# [Brief]
Search the lines of the records for the word "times", and copy every line that has it.

(Data records)

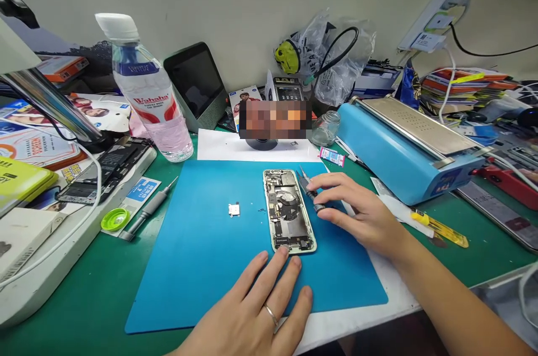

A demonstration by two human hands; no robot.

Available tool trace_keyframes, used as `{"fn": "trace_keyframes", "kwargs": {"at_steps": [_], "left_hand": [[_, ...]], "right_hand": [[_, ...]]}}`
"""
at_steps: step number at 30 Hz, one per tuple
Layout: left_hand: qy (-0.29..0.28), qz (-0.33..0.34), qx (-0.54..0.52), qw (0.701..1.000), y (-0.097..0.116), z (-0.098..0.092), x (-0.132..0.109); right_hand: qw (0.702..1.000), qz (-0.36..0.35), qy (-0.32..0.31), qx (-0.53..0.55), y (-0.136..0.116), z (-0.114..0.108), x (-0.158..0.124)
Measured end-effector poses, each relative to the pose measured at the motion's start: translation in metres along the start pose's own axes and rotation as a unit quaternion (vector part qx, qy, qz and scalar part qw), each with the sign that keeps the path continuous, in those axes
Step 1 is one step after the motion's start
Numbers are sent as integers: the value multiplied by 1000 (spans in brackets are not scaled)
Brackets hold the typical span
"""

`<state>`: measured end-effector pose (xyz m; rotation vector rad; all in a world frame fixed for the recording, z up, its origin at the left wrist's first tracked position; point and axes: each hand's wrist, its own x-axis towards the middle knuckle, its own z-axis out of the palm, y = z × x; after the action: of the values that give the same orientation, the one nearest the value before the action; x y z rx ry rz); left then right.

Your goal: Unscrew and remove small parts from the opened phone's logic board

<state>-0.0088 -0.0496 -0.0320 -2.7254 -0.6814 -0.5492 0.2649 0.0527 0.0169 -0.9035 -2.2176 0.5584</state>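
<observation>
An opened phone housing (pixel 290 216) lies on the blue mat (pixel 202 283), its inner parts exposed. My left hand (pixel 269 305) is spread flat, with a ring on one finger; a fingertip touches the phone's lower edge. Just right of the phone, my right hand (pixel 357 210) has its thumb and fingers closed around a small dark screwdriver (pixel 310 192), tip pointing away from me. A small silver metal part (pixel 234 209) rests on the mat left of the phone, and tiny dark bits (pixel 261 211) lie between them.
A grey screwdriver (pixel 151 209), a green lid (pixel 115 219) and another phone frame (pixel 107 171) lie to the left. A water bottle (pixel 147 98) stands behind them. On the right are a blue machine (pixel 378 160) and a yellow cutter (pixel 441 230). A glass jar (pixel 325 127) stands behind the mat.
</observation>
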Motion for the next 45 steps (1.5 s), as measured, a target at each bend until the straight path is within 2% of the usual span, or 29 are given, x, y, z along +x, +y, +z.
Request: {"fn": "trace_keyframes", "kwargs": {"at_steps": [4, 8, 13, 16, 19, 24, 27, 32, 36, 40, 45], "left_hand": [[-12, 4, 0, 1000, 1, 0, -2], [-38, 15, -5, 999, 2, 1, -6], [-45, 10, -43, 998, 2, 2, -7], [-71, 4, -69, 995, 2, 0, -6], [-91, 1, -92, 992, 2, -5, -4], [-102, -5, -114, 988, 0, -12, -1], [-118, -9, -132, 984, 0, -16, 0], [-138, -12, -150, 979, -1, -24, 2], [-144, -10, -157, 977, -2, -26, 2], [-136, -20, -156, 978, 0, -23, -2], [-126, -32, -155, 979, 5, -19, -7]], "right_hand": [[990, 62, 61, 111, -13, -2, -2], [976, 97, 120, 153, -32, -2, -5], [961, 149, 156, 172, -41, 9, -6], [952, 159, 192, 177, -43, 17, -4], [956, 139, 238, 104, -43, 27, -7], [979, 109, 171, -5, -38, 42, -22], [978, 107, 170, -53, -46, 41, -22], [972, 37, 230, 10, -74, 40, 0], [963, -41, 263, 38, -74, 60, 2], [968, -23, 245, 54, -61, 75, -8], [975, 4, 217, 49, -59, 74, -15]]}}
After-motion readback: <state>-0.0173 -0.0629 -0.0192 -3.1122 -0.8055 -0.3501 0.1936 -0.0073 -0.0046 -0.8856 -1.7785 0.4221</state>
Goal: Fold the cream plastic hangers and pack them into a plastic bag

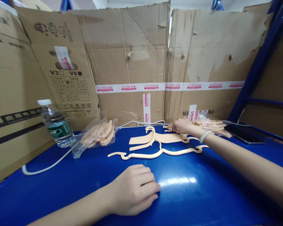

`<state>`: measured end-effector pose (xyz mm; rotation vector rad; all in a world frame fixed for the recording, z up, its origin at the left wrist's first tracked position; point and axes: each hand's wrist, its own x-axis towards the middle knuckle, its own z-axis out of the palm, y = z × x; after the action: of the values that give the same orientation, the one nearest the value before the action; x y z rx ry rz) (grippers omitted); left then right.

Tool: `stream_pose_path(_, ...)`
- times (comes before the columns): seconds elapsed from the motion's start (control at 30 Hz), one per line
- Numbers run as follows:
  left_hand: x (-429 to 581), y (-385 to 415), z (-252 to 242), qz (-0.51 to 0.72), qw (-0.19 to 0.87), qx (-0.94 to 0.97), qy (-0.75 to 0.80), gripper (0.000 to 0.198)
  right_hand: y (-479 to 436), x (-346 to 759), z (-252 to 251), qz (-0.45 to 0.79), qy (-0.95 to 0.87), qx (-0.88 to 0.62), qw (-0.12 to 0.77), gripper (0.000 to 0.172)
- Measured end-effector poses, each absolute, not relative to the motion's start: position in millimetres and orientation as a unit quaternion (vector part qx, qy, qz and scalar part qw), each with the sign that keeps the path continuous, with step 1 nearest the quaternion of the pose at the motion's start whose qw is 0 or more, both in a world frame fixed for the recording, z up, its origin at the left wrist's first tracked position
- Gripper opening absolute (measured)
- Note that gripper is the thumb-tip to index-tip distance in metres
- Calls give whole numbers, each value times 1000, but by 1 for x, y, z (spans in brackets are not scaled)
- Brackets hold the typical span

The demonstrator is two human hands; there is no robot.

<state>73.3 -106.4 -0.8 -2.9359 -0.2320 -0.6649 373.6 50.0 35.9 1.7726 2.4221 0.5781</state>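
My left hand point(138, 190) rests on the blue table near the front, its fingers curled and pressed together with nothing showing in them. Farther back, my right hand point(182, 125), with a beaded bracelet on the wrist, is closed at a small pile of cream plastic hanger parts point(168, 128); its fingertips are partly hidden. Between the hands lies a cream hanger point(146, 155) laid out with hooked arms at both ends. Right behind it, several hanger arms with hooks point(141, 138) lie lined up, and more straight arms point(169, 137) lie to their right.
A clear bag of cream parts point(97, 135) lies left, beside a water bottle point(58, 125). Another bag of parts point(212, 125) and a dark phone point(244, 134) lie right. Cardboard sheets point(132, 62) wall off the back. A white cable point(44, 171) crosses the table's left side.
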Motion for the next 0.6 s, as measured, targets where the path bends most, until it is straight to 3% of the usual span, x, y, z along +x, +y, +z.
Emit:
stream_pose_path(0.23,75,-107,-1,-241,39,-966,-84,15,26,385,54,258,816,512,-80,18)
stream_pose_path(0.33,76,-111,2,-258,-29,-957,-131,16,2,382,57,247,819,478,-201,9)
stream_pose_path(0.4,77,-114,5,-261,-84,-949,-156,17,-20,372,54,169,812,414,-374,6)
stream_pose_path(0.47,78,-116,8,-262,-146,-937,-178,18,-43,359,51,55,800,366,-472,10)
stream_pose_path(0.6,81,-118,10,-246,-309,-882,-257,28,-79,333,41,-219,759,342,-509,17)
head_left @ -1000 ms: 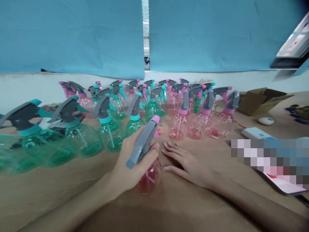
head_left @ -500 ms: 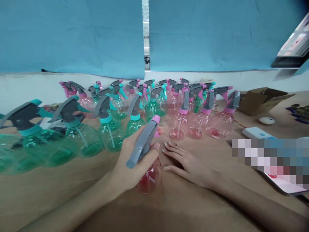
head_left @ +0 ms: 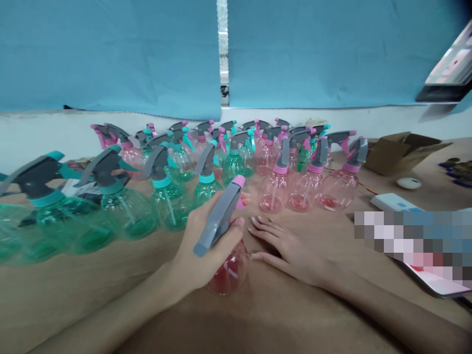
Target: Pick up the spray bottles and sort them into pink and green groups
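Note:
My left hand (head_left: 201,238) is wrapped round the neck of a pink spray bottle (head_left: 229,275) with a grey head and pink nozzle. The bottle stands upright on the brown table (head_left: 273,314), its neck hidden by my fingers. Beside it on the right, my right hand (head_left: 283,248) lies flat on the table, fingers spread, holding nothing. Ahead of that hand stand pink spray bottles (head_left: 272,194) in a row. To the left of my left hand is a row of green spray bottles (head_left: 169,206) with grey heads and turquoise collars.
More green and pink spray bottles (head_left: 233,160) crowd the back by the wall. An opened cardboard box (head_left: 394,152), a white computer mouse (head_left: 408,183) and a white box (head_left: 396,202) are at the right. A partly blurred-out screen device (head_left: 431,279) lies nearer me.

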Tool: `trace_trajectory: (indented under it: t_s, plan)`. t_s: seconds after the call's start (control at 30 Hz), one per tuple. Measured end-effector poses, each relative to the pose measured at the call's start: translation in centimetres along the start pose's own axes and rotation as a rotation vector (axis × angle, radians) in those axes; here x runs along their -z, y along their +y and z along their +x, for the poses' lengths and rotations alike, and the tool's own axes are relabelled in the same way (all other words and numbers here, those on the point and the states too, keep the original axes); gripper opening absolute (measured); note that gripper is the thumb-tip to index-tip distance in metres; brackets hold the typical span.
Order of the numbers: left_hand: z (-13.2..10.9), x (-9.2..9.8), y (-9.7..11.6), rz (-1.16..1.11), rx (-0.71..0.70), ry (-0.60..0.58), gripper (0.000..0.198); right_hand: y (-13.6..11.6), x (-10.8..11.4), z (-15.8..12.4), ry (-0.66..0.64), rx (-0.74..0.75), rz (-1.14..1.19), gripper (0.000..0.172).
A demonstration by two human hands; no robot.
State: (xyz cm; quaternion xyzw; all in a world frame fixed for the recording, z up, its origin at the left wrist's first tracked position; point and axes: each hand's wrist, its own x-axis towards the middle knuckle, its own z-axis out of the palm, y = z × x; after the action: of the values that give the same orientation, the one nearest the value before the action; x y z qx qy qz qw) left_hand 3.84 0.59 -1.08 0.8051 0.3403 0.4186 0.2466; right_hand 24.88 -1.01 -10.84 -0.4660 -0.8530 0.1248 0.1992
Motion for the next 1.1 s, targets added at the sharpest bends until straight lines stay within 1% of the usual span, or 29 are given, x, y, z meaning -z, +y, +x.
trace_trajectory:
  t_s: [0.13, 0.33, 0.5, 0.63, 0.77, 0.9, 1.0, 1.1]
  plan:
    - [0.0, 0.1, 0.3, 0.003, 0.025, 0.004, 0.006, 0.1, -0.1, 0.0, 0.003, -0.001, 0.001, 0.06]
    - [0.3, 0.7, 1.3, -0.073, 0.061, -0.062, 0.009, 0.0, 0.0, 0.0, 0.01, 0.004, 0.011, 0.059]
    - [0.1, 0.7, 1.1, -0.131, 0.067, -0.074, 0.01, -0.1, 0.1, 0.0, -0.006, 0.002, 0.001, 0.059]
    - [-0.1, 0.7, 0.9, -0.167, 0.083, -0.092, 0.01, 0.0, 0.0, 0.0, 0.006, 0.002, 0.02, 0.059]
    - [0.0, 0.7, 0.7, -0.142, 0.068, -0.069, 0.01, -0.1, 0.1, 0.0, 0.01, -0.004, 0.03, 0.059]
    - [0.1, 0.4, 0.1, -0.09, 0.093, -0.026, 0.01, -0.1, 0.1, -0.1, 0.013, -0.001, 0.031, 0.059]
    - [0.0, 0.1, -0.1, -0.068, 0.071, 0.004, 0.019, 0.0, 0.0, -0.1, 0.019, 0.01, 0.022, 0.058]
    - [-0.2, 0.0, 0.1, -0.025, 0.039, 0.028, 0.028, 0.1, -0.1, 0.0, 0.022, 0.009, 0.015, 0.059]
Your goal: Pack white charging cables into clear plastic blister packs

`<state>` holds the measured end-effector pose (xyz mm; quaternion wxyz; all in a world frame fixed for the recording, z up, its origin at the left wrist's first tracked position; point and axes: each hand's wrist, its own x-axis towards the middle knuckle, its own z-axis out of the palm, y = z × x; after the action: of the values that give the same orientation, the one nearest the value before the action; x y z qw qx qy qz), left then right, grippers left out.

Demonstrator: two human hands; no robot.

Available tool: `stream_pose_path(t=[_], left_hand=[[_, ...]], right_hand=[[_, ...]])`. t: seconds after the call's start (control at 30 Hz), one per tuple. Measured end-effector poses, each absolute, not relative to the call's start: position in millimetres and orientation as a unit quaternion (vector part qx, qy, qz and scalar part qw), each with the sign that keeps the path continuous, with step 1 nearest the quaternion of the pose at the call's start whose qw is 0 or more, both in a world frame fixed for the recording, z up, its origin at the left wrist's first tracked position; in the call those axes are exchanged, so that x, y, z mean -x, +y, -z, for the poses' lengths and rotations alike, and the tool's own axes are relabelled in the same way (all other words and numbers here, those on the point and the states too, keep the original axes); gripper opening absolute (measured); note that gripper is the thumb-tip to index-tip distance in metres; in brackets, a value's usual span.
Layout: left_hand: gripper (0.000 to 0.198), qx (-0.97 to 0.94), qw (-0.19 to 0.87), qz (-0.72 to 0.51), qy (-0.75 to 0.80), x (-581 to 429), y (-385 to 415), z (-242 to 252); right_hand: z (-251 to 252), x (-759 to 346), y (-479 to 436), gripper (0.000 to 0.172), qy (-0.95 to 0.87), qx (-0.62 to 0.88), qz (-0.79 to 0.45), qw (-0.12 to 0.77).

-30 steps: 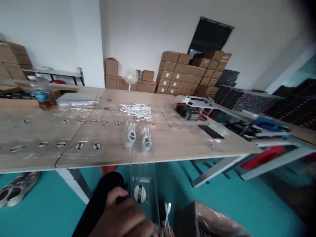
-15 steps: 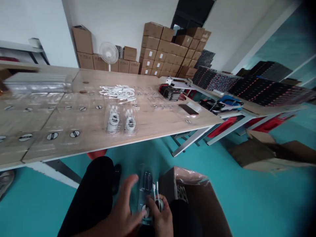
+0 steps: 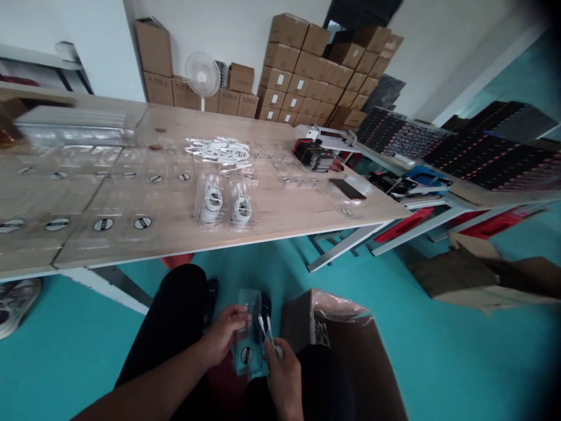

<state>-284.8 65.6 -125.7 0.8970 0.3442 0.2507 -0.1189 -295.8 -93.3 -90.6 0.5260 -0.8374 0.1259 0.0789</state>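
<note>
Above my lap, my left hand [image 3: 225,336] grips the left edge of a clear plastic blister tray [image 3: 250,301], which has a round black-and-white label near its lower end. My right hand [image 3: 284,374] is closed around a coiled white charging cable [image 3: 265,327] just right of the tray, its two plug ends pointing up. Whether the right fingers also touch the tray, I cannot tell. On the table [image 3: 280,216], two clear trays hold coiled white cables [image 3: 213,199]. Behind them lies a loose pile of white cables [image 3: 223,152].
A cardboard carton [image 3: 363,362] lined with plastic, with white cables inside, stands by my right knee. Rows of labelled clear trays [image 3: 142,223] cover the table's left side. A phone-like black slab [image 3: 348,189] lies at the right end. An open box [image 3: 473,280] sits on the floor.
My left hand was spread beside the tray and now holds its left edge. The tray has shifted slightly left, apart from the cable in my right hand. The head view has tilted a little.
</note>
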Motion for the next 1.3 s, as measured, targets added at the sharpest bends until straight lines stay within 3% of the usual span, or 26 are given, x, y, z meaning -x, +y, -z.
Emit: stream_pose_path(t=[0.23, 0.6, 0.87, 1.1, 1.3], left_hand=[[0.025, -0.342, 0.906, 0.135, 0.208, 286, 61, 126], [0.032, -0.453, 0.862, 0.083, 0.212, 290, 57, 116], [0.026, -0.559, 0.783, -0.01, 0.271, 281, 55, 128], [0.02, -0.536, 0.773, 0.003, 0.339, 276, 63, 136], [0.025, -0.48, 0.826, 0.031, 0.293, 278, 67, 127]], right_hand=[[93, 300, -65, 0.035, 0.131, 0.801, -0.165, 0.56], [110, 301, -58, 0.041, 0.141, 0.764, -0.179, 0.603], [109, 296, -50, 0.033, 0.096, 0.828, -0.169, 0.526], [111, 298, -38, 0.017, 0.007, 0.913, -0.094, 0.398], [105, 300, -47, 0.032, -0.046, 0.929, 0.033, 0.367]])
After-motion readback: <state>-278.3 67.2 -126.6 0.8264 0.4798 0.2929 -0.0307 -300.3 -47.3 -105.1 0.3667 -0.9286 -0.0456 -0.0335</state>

# [Written response]
- times (comes before the columns): seconds elapsed from the motion's start (control at 30 Hz), one per line
- Calls give whole numbers, each value times 1000, but by 1 for x, y, z (spans in brackets are not scaled)

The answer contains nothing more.